カムイオー生誕
1979年(昭和54年)4月1日。北海道の牧場に1頭のサラブレッドが誕生します。
幼名は「カムイオー(神威王)」。
「黄金の馬」ハギノカムイオー誕生
1979年10月23日、北海道静内町にて「カムイオー」はセリに出され、とんでもない金額が提示されました。
セリの初値は8000万円!それまでの最高落札価格が5000万円(馬名:ランドギフト)でしたので、初値の時点でこれを上回る史上空前のセリが始まったのでした。
こうして、これまでの最高落札額の4倍近い超高額馬「黄金の馬」が誕生したのです。
史上空前の金額に新聞・テレビ・雑誌、あらゆるマスコミが大騒ぎしたのは、言うまでもありません。人々の期待を背負わされ、ハギノカムイオーの競走馬としてのステージが準備されたのでした。

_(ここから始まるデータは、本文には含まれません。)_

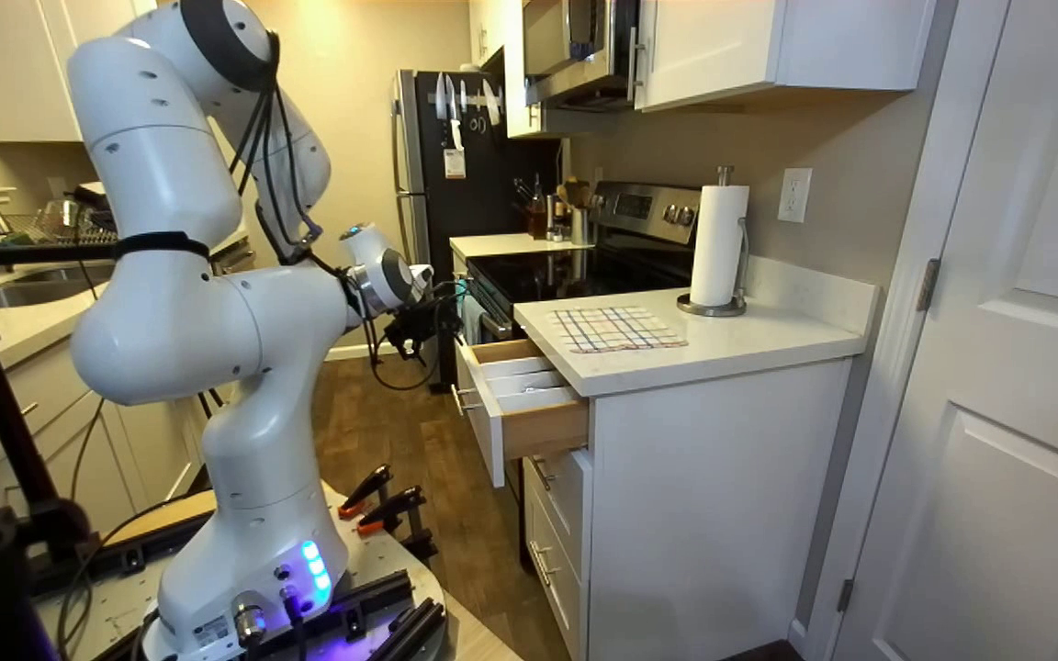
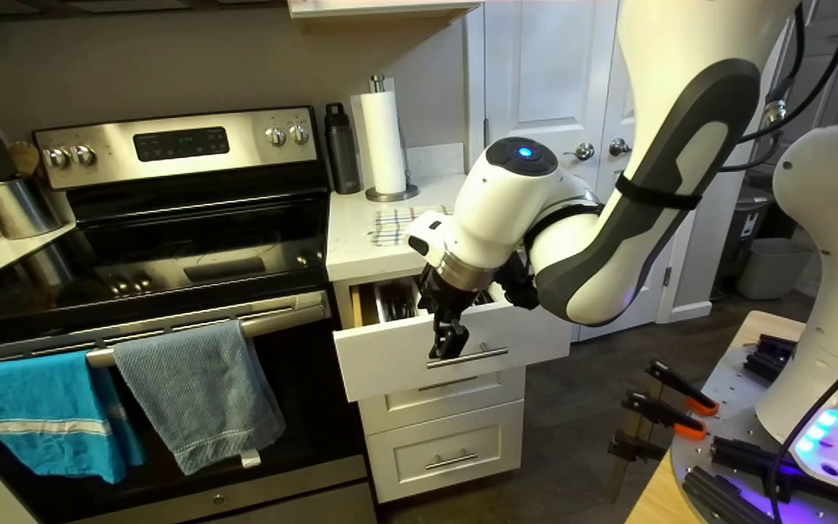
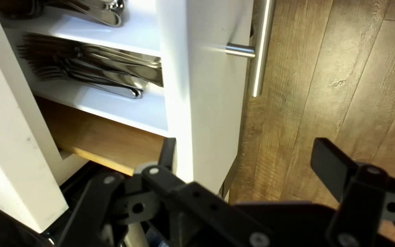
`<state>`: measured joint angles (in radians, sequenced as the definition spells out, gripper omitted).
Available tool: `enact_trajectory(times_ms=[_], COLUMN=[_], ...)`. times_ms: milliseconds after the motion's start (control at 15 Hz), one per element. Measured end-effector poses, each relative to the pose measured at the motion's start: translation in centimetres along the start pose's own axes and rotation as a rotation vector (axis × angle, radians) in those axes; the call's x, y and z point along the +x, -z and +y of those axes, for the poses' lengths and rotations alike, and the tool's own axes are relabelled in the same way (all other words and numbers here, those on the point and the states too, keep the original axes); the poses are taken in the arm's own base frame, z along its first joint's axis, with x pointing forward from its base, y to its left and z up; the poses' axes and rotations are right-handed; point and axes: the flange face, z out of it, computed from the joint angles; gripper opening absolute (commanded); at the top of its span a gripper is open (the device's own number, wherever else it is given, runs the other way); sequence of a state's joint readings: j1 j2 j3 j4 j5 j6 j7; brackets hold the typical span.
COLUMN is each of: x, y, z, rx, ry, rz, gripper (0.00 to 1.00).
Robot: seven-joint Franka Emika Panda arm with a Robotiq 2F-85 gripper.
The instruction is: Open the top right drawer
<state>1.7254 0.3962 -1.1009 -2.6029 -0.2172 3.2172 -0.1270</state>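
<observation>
Franka Panda arm [image 1: 157, 174] bends at a high elbow [image 1: 226, 41], forearm [image 2: 666, 145] slopes down to wrist [image 2: 495, 211]. Robotiq gripper [image 3: 247, 151] points down, fingers [image 3: 331, 168] spread wide apart in the wrist view. Lights [image 1: 316, 566] glow blue on base [image 1: 230, 555] and wrist.

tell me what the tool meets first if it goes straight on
Likely the top right drawer: in the wrist view, its front's upper edge lies nearly in line with one finger of the tool, the floor with the other. Depth is unclear.

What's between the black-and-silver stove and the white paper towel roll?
A tall dark bottle stands there on the white countertop, shown in an exterior view.
</observation>
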Motion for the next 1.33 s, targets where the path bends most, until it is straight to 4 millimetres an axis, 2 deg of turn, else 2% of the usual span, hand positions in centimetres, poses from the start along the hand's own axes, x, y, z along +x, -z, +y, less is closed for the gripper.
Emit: enact_trajectory(times_ms=[200, 467, 1000, 1200, 1333], x=[-0.9, -2.2, -2.2, -2.6, -2.7], y=[-0.2, -0.9, -1.8, -1.8, -1.5], z=[0.9, 0.8, -2.4, -1.7, -0.5], rx=[-0.010, 0.002, 0.054, 0.048, 0.042], ry=[-0.024, -0.049, -0.003, -0.019, -0.046], rz=[-0.023, -0.066, -0.095, -0.097, -0.090], gripper=[1.00, 1.00, 1.00, 1.00, 1.00])
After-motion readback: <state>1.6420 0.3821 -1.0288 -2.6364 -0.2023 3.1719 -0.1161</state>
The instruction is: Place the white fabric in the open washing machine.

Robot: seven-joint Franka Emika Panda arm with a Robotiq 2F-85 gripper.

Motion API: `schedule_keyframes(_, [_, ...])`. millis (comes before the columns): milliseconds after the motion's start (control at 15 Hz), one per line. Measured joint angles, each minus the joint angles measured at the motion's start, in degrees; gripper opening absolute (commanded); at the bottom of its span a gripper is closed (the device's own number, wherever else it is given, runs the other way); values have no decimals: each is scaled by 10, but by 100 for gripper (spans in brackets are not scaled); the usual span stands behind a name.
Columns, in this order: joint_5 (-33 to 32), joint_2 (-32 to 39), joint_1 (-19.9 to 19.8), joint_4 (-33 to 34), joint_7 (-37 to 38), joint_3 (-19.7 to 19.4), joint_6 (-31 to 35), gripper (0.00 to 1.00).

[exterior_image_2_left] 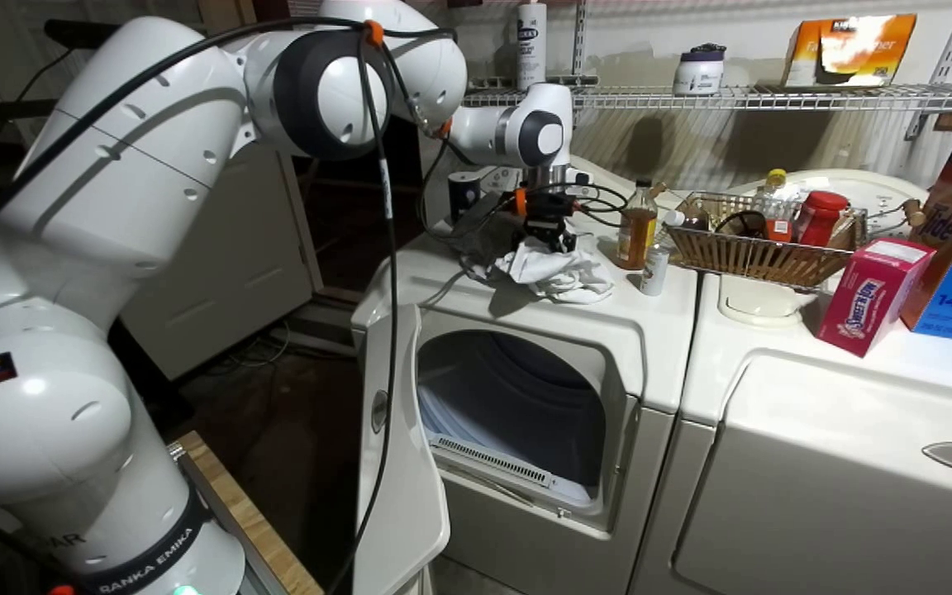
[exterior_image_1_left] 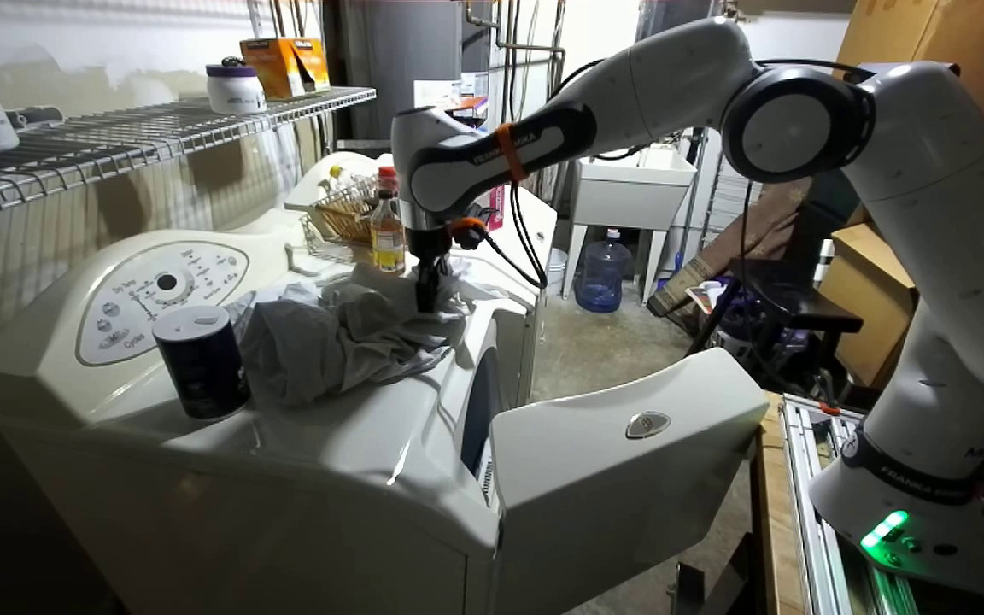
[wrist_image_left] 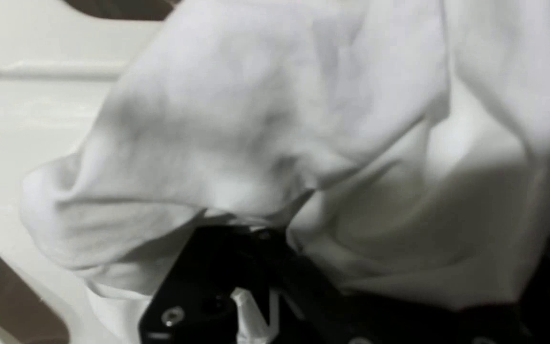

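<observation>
The white fabric (exterior_image_1_left: 313, 342) lies crumpled on top of the open machine (exterior_image_1_left: 287, 487); it also shows in an exterior view (exterior_image_2_left: 571, 277) and fills much of the wrist view (wrist_image_left: 237, 105). The machine's front door (exterior_image_2_left: 400, 496) stands swung open beside its dark drum opening (exterior_image_2_left: 525, 397). My gripper (exterior_image_1_left: 427, 299) points down into the fabric near the machine's front edge; it also shows in an exterior view (exterior_image_2_left: 550, 240). In the wrist view, the fingers stand apart with fabric bulging between them (wrist_image_left: 399, 282). The fabric hides the fingertips.
A dark can (exterior_image_1_left: 202, 363) stands beside the fabric. A bottle (exterior_image_2_left: 635, 231) and a small spray can (exterior_image_2_left: 654, 271) stand on its other side. A basket (exterior_image_2_left: 765, 248) and boxes (exterior_image_2_left: 874, 296) sit on the neighbouring machine (exterior_image_2_left: 840, 471). A wire shelf (exterior_image_1_left: 133, 137) hangs above.
</observation>
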Motion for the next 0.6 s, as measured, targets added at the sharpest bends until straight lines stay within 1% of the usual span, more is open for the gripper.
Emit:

ちなみに、当時のサラリーマンの平均年収は約280万円。1億8500万円の超高額馬のニュースを見た人たちには、様々な感情が生じたようです。
いざ、華麗なるデビューへ
落札から約1年半の時を経て、1981年4月、北海道から姉の「ハギノトップレディ」が所属する、栗東トレセン(滋賀県)の伊藤修司厩舎に入厩します。いよいよ、競走馬としての準備段階に入り、デビューは8月の函館に決まりました。しかし、函館に入厩した7月、左前脚の亀裂(ヒビ)が判明し、出走断念、デビューは白紙となります。
波乱のレース人生の幕開けとなりました。
そして、仕切り直しのデビュー戦は、翌1982年(昭和57年)1月の京都となったのです。
デビュー戦 新馬戦 京都芝1600m 1月31日
注目の的となったレースは、伊藤清章(ハギノトップレディの主戦騎手)とのコンビ。
スタートダッシュ良くトップに躍り出ると、そのままレースを引っ張り続け、みごと1着でゴール。スピードもさることながら、2着馬との差が7馬身(約17m)もの大差をつけての
大勝利でした。
このレースは、東京競馬場などでも音声放送(当時はオーロラビジョンによる中継放映のシステムなどなかった)によって、終始中継されました。関西の新馬戦のレース模様を、関東の競馬場で音声中継をすることはなかったので、ハギノカムイオーへの関心の高さを再認識させられた出来事でした。
第2戦 桜草特別(400万下) 中山芝2000m 3月14日
鮮烈なデビューをして臨んだ第2戦は、千葉・中山競馬場に舞台を移します。
圧倒的な支持率の1番人気に応え、みごと1着でゴールします。2着馬と3馬身もの差をつけ、あらためて強さを見せつけたのでした。
なお、このレースは条件戦(400万下)でしたが、メインレースに変更された前代未聞のレースでした。
波乱の幕開け
皐月賞トライアル
順調に勝ち進んだハギノカムイオーは、初の重賞にチャレンジします。しかし、ここで予想だにしない事件が勃発します。「サルノキング事件」です。
1番人気の「サルノキング」と2番人気の「ハギノカムイオー」が同じオーナーだったために起こった騒動でした。
競馬関係者やファンに、様々な憶測や、大きな疑念を抱かせてしまったレースですが、人間の勝手な思いで、ハギノカムイオーにはこの後、悪いイメージがつきまとってしまいます。
第3戦 スプリングステークス 中山芝1800m 3月28日
前2戦と同じようにトップに立ち、スローペースのレース展開をし、そのまま逃げ切りの1着でみごとゴールイン。皐月賞への切符を手中にしました。